Re: URI Opacity Principle (was: Re: use of fragments as names is irresponsible) from Mark Nottingham on 2003-01-17 (www-tag@w3.org from January 2003)

From: Mark Nottingham <mnot@mnot.net>
Date: Thu, 16 Jan 2003 23:49:12 -0800
To: <noah_mendelsohn@us.ibm.com>
Cc: <fielding@apache.org>, <sandro@w3.org>, <www-tag@w3.org>
Message-ID: <016001c2bdfd$546843d0$770ba8c0@mnotlaptop>
> That's much more than a sort on an opaque string. It
> depends on knowing that the DNS name is a distinguished
> part of an HTTP URI.

I think that's OK; the authority *is* a distinguished part of HTTP (and
other) URIs. In a sense, the browser is saying "if I *were* to dereference
the URIs here, I'd be looking at this information, when doing so, and that
might be interesting to you."


> Similarly the type-ahead in IE knows about the /
> separator and fills in things one token at a
> time. Again, in some sense not opaque.  OK per
> web architecture or not?  After all, real opacity
> would mean that it shouldn't even look at the
> substructure, except maybe when actually initiating
> an operation such as GET.  As best I can tell,
> IE checks for the http: scheme and "special-cases"
> it in its type-ahead. OK or not?

Hmm, I can't get IE6 to do that. *shrug* Without seeing the behaviour,
this seems a little fuzzier. Are you saying that if the browser has ONLY
the URI 'http://www.example.com/foo/bar/baz/' in its history, and I type
in 'http://www.example.com/', it'll "helpfully" auto-complete 'foo' (not
'foo/bar/baz/')?

That seems to exploit the containment relationship between resources
identified by various parts of the path components; the only "official"
use of the path components is the construction and resolution of relative
URIs, and I don't think that's happening here. There isn't any guarantee
that dereferencing the resources on the way to /foo/bar/baz/ will actually
successfully return representations, but it's generally good practice for
sites to do so; hence this functionality. So, I personally don't think
this is OK, but it usually works, and doesn't break too horribly (you'll
just get a 404, etc., because GET is safe). There are lots more broken
things in browsers...

BTW, another twist on this question comes up in Apple's new Safari browser
(http://www.apple.com/safari); Steve Jobs made a big deal about "Snapback
technology" which apparently either takes you to the "home page" of a site
(shoots straight up the path heirarchy to the root resource) or uses some
heuristic and the history to return you to an index page (I haven't played
with it extensively).


> No, I meant as a locality heuristic.  For example, my cache
> will retain only content with a URI that matches, e.g.
>
>         http//example.com/*
>
> In other words, my cache will retain representations
> only of resources appearing to originate from
> example.com. Appropriate use of URI or not?
>
> How about:
>
>         http//example.com/x/*
>
> a subresource of the hierarchical (in RFC 2396 terms)
> resource at example.com?

Without authoritative information as to the structure of the resources,
you're hoping that the heuristic you use will capture all of the
representations that you need. Although it's reasonable to exploit the
hierarchy implied by the path components, there's no guarantee that the
resources are organized as you have organized them in your head. It's the
end user's choice as to whether to use this.

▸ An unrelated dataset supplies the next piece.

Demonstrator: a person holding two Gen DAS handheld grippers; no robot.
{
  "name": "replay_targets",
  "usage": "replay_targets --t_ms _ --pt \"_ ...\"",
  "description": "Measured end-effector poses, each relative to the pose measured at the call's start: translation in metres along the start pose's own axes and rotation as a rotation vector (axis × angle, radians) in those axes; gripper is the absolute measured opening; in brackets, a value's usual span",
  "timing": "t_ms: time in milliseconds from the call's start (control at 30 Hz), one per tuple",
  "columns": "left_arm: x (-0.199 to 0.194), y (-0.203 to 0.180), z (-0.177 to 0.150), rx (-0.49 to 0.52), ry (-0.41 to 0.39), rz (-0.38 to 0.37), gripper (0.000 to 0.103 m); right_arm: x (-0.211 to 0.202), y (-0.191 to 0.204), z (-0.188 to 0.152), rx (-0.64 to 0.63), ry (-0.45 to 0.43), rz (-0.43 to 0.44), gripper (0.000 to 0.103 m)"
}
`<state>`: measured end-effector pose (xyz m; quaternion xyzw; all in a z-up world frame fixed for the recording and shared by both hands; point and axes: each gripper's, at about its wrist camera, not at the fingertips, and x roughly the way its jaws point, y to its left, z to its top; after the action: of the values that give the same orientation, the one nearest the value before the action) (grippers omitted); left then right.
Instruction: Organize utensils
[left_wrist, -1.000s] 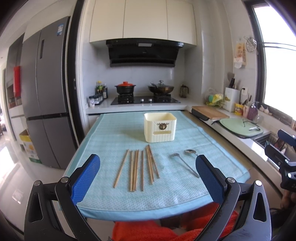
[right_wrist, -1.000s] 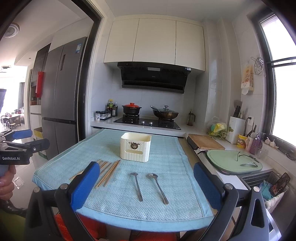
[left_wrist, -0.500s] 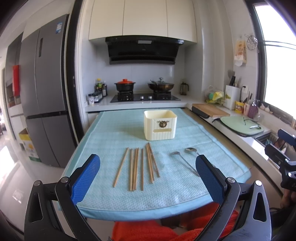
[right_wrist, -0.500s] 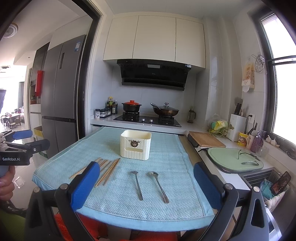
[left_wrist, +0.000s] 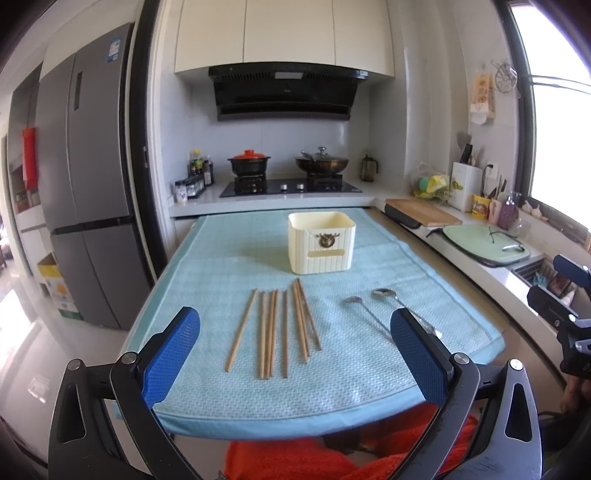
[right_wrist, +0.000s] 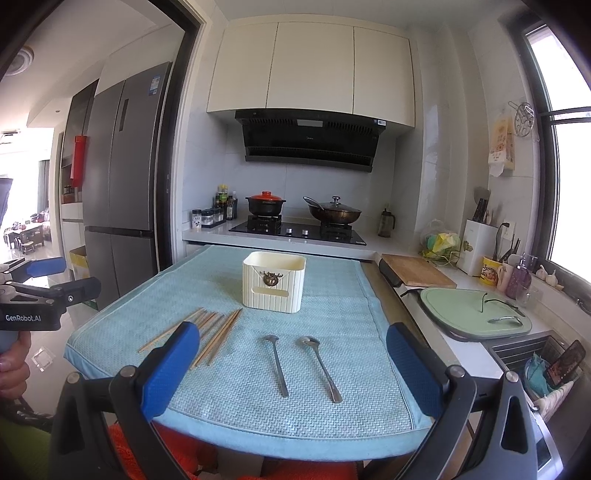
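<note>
A cream ribbed utensil holder (left_wrist: 320, 242) (right_wrist: 274, 281) stands empty toward the back of the light blue mat (left_wrist: 221, 266) (right_wrist: 332, 295). Several wooden chopsticks (left_wrist: 280, 326) (right_wrist: 207, 330) lie side by side in front of it. Two metal spoons (right_wrist: 301, 363) (left_wrist: 373, 308) lie to their right, bowls toward the holder. My left gripper (left_wrist: 295, 354) hovers open before the table's near edge, facing the chopsticks. My right gripper (right_wrist: 291, 365) hovers open over the near edge, framing the spoons. Neither holds anything.
Behind the table runs a counter with a stove (right_wrist: 295, 230), a red-lidded pot (right_wrist: 265, 203) and a wok (right_wrist: 334, 212). A wooden board (right_wrist: 415, 271), a green board (right_wrist: 474, 312) and a sink (right_wrist: 532, 358) line the right. A grey fridge (left_wrist: 88, 173) stands left.
Both views have tilted down slightly, so the table and holder sit a little higher and closer in frame. Nothing on the mat has moved. Both grippers stay open.
</note>
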<state>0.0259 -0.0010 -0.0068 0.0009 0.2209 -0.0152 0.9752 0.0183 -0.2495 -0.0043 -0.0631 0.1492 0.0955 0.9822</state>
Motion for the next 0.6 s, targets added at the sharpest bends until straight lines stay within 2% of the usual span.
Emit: replay_targets --t_ms 300,600 --pt "0.014 -0.001 0.000 0.008 0.041 0.007 0.103 0.010 -0.003 0.000 0.012 0.028 -0.004 0.103" --pt "0.030 0.000 0.001 0.017 0.078 -0.023 0.103 0.025 -0.008 -0.002 0.024 0.063 -0.006 0.103"
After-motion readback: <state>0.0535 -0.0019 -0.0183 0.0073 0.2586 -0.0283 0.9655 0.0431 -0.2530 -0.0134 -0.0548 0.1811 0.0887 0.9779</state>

> "A client or other agent MAY determine the schema from
> a URI and MAY at any time for for any reason attempt
> operations defined by the scheme.  For example, a
> client MAY attempt a GET or POST on a URI using the
> http: or https: scheme.  If such operations succeed,
> then the client MUST assume that any retrieved
> representations or other results were indeed a result
> of successful access to the named resource (or
> redirections of it.)

Sounds good. Unfortunately, there's an effort in the IETF
(http://www.ietf-opes.org/) that makes that last assumption potentially
false.


> Accordingly, it is the responsibility of any person or
> software assigning a URI name to a resource to ensure
> that operations performed using the scheme used will
> either successfully access the correct resource, or
> will fail.  For example, in using the URI
> mailto:noah_mendesohn@us.ibm.com to identify my mail
> drop, it's not enough for me to ensure that my employer
> controls the us.ibm.com domain, and that the URI is
> otherwise unused.  I must ensure that if someone
> actually sends mail using this URI, that it will indeed
> go to the intended resource (my mail drop), or that the
> mail will bounce.  If the mail might go to someone else,
> we've got a problem."
>
> I may not have the rule exactly right, but it's exactly
> the sort of thing I would expect to see spelled out at
> this level of detail, probably in the arch document.

Sounds like a very good start. I'd emphasise the software's and protocol's
roles more in the last paragraph.

Cheers,
Received on Friday, 17 January 2003 02:52:14 UTC